Given the floor, Stella did a rather passable, and quite honestly hilarious rendition of ‘Adelaide’s Lament’ from a show I’d always loved, Guys and Dolls .

Yes it was funny, but it packed a punch too.

Stella’s sharp delivery really got across how Miss Adelaide’s coughs and sneezes are due to the emotional distress caused by her gambler boyfriend’s repeated refusals to marry her.

That’s the thing about a great song – whether it’s country or a showtune.

The great ones? They really say something.

I sat transfixed as through the medium of musical theatre Stella was making the salient point that psychosomatic medical symptoms could be connected to your love life.

She was too clever for her own good, that girl.

With her twangy, nasal ‘Noo Yawk’ delivery, Stella’s performance was as entertaining as it was unexpected. I couldn’t help but laugh out loud. ‘You’re … good! Really good.’ I clapped long and loud while Stella bowed and blew kisses.

‘Twelve years of amateur dramatics and a degree in musical theatre at a top drama school wasn’t completely wasted then.’

I stopped applauding. ‘What?’

It turned out Stella had always harboured huge ambitions to be an actress but after slogging it around the audition circuit in London for several lean years she had finally thrown in the towel when the bit parts didn’t lead to a big enough break. The revelation explained an awful lot.

‘They say it’s the hope that kills you,’ she said.

‘I think that means if you keep putting yourself up for something, keep tossing your hat in the ring then you are just inviting disappointment and rejection. So I came back to Edinburgh, stopped setting myself up for failure, got a regular job and tried to put all ambitions to be an actress behind me. But do you know what I think now?’ Stella sank into a chair and put her chin on her hand and she looked at me with her big, kohl-rimmed eyes.

‘I think it’s the hope that makes you feel alive.

What’s the point in living if you don’t take a few risks?

Once you take the hope away, what have you got left? ’

What indeed?

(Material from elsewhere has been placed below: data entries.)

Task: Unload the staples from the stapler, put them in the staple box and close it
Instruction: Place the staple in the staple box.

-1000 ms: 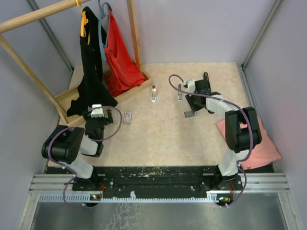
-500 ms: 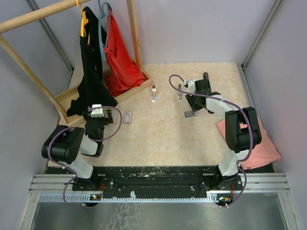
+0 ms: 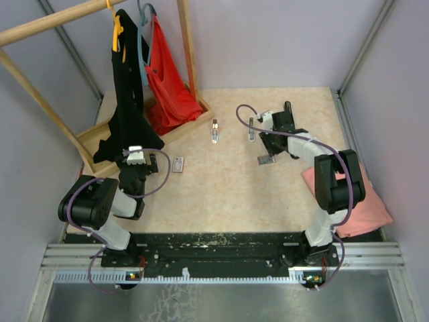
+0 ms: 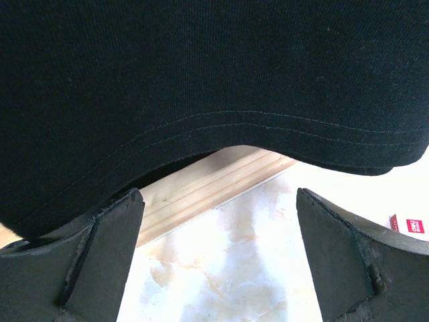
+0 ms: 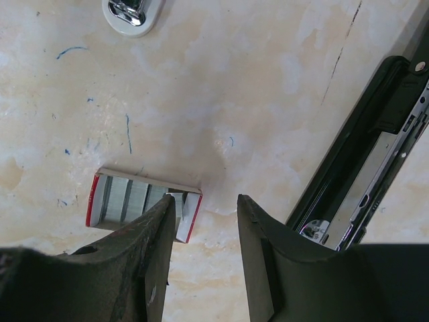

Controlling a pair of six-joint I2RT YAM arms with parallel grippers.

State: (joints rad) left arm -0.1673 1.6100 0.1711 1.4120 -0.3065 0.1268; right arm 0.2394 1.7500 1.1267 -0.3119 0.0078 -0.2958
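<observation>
The right pincer hangs low over the right half of the tabletop, its two fingers partly apart with bare surface showing between them and nothing clamped. Just beside its right finger lies the stapler, swung open so that its black arm and silvery channel run side by side. Whether any strip sits in that channel cannot be told. By the left fingertip rests a small red-edged tray holding silvery-grey staples in rows. One silvery clip lies farther toward the far edge. The left pincer is near the left edge with its fingers spread wide and empty. It faces the hem of a black garment on the wooden rack in the far left corner. A red-and-white box lies just beside it.
</observation>
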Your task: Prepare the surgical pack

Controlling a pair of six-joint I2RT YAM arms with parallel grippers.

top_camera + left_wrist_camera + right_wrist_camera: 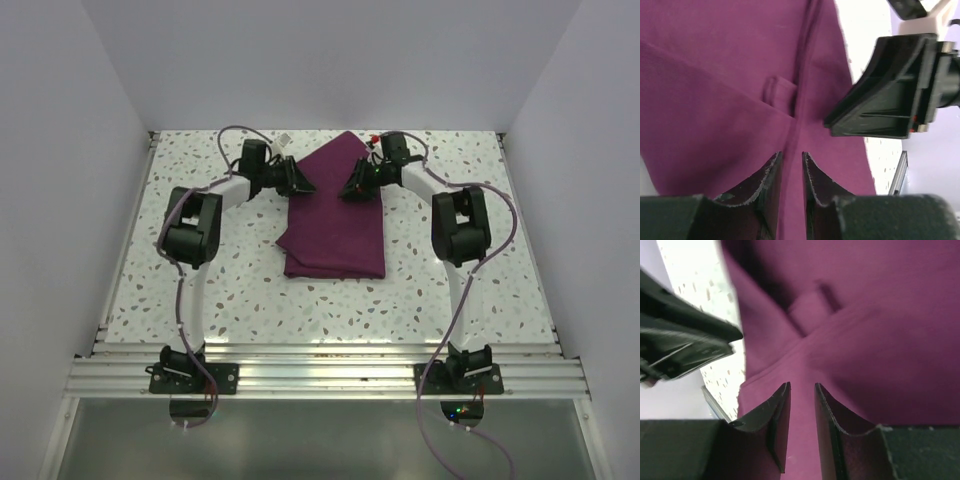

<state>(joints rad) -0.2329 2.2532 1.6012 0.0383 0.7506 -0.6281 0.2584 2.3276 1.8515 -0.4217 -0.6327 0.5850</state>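
Pack (335, 215) lies folded flat; your left gripper (298, 182) and right gripper (353, 188) flank its far end, facing each other, each with jaws slightly apart.

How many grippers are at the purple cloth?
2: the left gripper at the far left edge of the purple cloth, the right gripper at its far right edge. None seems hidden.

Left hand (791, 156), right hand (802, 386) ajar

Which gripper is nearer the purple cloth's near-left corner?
Left. The left gripper hangs at the purple cloth's left edge, beyond that corner; the right gripper is over its far right side.
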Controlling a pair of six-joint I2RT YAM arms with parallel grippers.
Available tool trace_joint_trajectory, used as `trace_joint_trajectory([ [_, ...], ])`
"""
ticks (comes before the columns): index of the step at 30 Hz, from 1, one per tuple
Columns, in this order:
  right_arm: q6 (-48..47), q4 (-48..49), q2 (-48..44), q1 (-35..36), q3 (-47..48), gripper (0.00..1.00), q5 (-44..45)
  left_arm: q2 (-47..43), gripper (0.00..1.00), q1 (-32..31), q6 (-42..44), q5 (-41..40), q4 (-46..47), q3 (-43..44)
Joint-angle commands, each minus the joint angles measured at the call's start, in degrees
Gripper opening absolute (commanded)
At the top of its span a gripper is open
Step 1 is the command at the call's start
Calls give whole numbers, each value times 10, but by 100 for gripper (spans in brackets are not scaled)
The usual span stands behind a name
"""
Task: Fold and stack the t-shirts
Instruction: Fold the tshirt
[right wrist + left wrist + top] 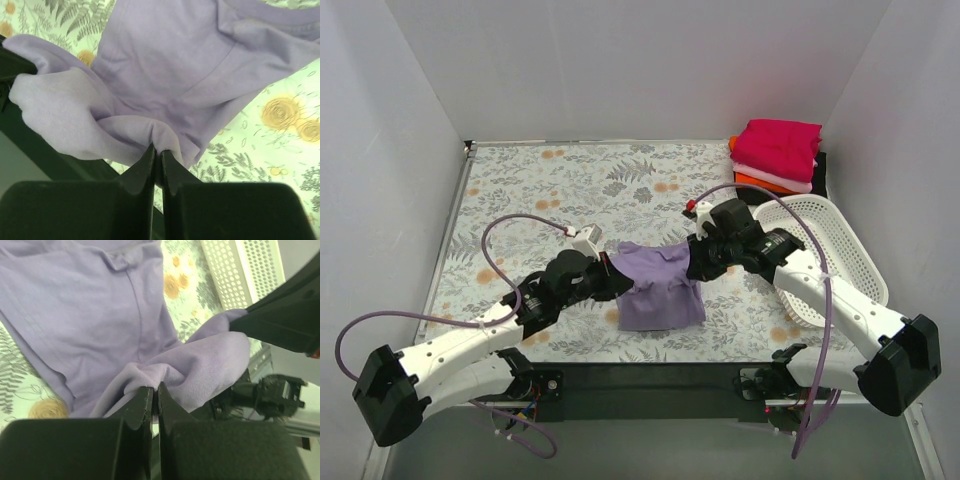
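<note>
Left claw: my left claw is shut tight on a small pinch of the purple shirt.
Right claw: my right claw is shut on another small pinch of the same shirt, on its other side.
Where the shirt is: it hangs between the two claws near the front middle of the counter. Its lower part seems to rest on the counter.
Folded pile: it sits in the far right corner, well apart from the purple shirt.
Slip risk: each claw holds only a little cloth. If I pull the claws apart too hard, I think the shirt could slide out and drop in a heap.
Lumpy fold risk: the cloth is bunched up between the claws. If I lay it down like this, the fold may come out crooked.
Twist risk: if one claw moves faster than the other, the shirt could twist.
Bump risk: the white basket is just beside my right arm. A wide swing could knock it.
</note>
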Motion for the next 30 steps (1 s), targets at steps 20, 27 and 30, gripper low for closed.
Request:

I looked at Stella sitting there and saw a very different woman to the one I thought I knew. I understood exactly what she was trying to tell me.

‘I’m gonna give that guy from the record company a call. I’ve come too far to give up on myself now. Reba Moon is here to stay.’

‘Good girl! And what about Tom?’

I shook my head. Negotiating a deal with Tom Coltrane was not going to be so easy but Stella wasn’t prepared to give up on our romance just yet.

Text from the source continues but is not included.